Review

From: Ankur Jain (ankur@cs.washington.edu)
Date: Wed Dec 08 2004 - 12:59:02 PST


Mining the Web for Synonyms: PMI-IR versus LSA on TOEFL by Peter Turney

* One-line summary

The paper presents a simple unsupervised algorithm for recognizing synonyms.
The key idea is to use a search engine to retrieve from the web a large
corpus of documents containing the words/contexts being tested and use
PMI over them for co-occurence analysis.

* The (two) most important ideas in the paper, and why

The main contribution of the paper is to advocate the simultaeous use of
IR and statistical approaches for unsupervised learning. While, the latter
seems to be very common; leveraging IR to get a huge collection of documents
to do this analysis on is what helps achieve better results.
Using the web as a source of documents and exploiting search engines to do
IR, I thought, was the other main idea in the paper.

* The one or two largest flaws in the paper

The authors accept this themselves, but I thought that the comparison
was very unfair. The author mention a few factors themselves, such as
the hugely dissimilar amounts of documents that LSA and PMI-IR mine.
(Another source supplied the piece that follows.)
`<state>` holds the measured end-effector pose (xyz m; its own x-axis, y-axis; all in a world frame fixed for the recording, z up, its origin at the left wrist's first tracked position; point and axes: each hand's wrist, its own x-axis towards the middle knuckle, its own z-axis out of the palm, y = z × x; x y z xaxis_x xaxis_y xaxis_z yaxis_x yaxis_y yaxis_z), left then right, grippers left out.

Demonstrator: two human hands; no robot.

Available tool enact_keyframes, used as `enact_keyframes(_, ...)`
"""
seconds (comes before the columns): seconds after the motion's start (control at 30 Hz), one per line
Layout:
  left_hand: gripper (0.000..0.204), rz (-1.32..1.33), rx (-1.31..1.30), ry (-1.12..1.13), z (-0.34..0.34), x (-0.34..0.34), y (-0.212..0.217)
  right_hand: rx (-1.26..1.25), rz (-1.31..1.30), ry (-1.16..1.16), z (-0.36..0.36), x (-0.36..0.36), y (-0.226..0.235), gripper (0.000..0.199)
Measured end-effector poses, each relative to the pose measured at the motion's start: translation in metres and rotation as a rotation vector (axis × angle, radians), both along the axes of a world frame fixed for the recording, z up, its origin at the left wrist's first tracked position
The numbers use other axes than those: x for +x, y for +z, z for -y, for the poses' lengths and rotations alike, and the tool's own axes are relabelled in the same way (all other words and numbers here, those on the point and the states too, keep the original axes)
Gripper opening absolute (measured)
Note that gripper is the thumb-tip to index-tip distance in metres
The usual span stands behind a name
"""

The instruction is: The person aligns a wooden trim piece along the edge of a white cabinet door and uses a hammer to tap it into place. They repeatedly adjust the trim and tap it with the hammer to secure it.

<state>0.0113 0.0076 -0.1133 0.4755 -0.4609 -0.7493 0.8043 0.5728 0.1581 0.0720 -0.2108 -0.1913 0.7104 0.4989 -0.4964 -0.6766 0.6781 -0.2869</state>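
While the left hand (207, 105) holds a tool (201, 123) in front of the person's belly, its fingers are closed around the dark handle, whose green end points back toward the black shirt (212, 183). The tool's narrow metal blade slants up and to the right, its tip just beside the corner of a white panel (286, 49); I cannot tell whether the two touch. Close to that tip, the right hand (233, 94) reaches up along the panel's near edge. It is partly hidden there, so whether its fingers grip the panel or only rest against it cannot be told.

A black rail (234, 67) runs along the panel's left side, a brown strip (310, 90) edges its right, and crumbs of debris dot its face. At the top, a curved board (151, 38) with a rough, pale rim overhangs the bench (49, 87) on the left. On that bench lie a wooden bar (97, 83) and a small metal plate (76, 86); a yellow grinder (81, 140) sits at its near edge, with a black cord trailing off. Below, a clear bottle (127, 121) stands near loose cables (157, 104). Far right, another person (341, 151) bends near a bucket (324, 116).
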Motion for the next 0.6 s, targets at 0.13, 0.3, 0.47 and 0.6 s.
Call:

One crucial factor that the authors somehow ignored (especially
in their running time analysis) is that although the search engine returns
results in just a couple of seconds, that is due to an effort of hundreds
of comupters simulataeously doing number crunching for those couple of
seconds. Moreover, search engines like Altavista presumably do IR
over suitably processed documents with co-occurence/correlation analysis
probably already done -- which makes the comparison even more unfair.

Finally, I don;t know how different text mining is from data-mining --
but in case it is not, then I don't see the big contribution of the paper.

* Identify two important, open research questions on the topic,
and why they matter

On a more myopic level, the one thing that I would really like to see is a
well-fleshed out analysis. Either run PMI on the same set of documents
as LSA to better understand the effect of the larger data source. Even
if the message that the author wants to get across is that it is not just
PMI, but its combination with IR, still he should have given results of PMI
with a smaller dataset as a strawman to compare these results with.

Statistical techniques for analysis suffer from sparse data
problems -- and the most obvious way around this is to use a large data set
to work on -- and what better source than the web itself. An intersting
direction would be to step back and rethink how the tremendous power of
the gargantuan search engines be exploited to get hold of datasets that
were impossible to get hold of a couple of years back.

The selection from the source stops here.